How about \( {\gamma_N} \) defined on the convex set \( {\Lambda_N} \)? In fact, this distribution is not isotropic, even when \( {N\gg1} \). As a matter of fact, let us recall that if \( {Z\sim\gamma_N} \) then a well known result of random matrix theory states that almost surely, regardless of the way we choose the common probability space,

\[ Z_1\underset{N\rightarrow\infty}{\longrightarrow}-2 \quad\mbox{and}\quad Z_N\underset{N\rightarrow\infty}{\longrightarrow}2 \quad\mbox{while}\quad \frac{1}{N}\sum_{i=1}^N\delta_{Z_i} \underset{N\rightarrow\infty}{\overset{\mathrm{weak}}{\longrightarrow}} \frac{\sqrt{4-x^2}}{2\pi}\mathrm{1}_{[-2,2]}(x)\mathrm{d}x. \]

Nevertheless, since \( {\gamma_N} \) and \( {\widetilde\gamma_N} \) agree on symmetric functions, we still have

\[ \int(x_1+\cdots+x_N)\gamma_N(\mathrm{d}x)=0,\quad \int(x_1+\cdots+x_N)^2\gamma_N(\mathrm{d}x)=1, \]

and

\[ \int(x_1^2+\cdots+x_N^2)\gamma_N(\mathrm{d}x)=N. \]

Dyson. The probability measure \( {\gamma_N} \) is invariant for the irreducible Markov diffusion process \( {{(X_t)}_{t\geq0}} \) on \( {\Lambda_N} \) solution of the stochastic differential equation

\[ \mathrm{d}X_t=\sqrt{2}\mathrm{d}B_t-\nabla E_N(X_t)\mathrm{d}t \]

where \( {{(B_t)}_{t\geq0}} \) is a standard Brownian motion on \( {\mathbb{R}^N} \), in other words

\[ \mathrm{d}X_{t,i} =\sqrt{2}\mathrm{d}B_{t,i} -NX_{t,i}\mathrm{d}t -2\sum_{j\neq i}\frac{1}{X_{t,j}-X_{t,i}}\mathrm{d}t, 1\leq i\leq N. \]
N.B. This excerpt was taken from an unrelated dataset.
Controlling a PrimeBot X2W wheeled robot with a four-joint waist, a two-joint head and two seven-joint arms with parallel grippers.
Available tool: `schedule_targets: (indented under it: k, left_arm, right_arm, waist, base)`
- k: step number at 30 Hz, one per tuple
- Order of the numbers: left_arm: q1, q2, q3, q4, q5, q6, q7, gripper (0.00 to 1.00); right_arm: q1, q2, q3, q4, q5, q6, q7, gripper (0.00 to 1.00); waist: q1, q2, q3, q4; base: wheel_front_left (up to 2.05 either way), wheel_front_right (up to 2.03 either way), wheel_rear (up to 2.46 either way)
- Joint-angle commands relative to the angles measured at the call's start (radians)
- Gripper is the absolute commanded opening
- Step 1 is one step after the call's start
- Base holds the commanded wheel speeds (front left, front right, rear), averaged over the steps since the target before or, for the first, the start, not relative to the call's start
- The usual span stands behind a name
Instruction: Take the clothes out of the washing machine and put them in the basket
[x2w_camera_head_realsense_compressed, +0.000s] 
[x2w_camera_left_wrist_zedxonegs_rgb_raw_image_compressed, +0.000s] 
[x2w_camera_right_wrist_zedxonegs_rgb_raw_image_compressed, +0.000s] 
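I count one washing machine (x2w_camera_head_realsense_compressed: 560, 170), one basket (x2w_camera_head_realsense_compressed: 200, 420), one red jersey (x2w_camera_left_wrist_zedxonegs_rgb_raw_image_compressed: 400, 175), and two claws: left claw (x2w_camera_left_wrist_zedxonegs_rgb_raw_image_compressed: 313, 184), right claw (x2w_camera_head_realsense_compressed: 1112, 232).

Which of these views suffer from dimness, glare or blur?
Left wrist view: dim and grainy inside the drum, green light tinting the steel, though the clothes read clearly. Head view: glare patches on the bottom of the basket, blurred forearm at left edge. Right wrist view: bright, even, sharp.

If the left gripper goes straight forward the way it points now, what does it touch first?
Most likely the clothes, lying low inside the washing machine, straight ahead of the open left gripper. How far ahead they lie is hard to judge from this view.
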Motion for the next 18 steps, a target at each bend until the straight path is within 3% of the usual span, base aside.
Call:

We may call it the Dyson Ornstein-Uhlenbeck process. The equation above is a system of stochastic differential equations of interacting particles, which can be seen (via the empirical measure) as a mean-field linear approximation of a McKean-Vlasov semilinear evolution equation with singular interaction, but this is another story.

Markov. The semigroup \( {{(P_t)}_{t\geq0}} \) of the process is defined by

\[ P_t(f)(x):=\mathbb{E}(f(X_t)\mid X_0=x) \]

for any \( {t\geq0} \), any bounded measurable \( {f:\mathbb{R}^N\rightarrow\mathbb{R}} \), and any \( {x\in\mathbb{R}^N} \). For any \( {t\geq0} \) the linear operator \( {P_t} \) is a contraction of \( {\mathrm{L}^p(\gamma_N)} \) for any \( {p\in[1,\infty]} \). In \( {\mathrm{L}^2(\gamma_N)} \), the infinitesimal generator of this semigroup is the differential operator

\[ Af=\lim_{t\rightarrow0^+}\frac{P_t(f)-f}{t}=\Delta f-\nabla E_N\cdot \nabla f \]

for any smooth enough test function \( {f} \) (\( {A} \) is unbouded with a domain). The Poincaré inequality for \( {\gamma_N} \) is equivalent to an exponential decay of the variance: \( {\forall f, \forall t\geq0} \),

\[ \mathrm{Var}_{\gamma_N}(P_t(f))\leq\mathrm{e}^{-\rho_N t}\mathrm{Var}_{\gamma_N}(f). \]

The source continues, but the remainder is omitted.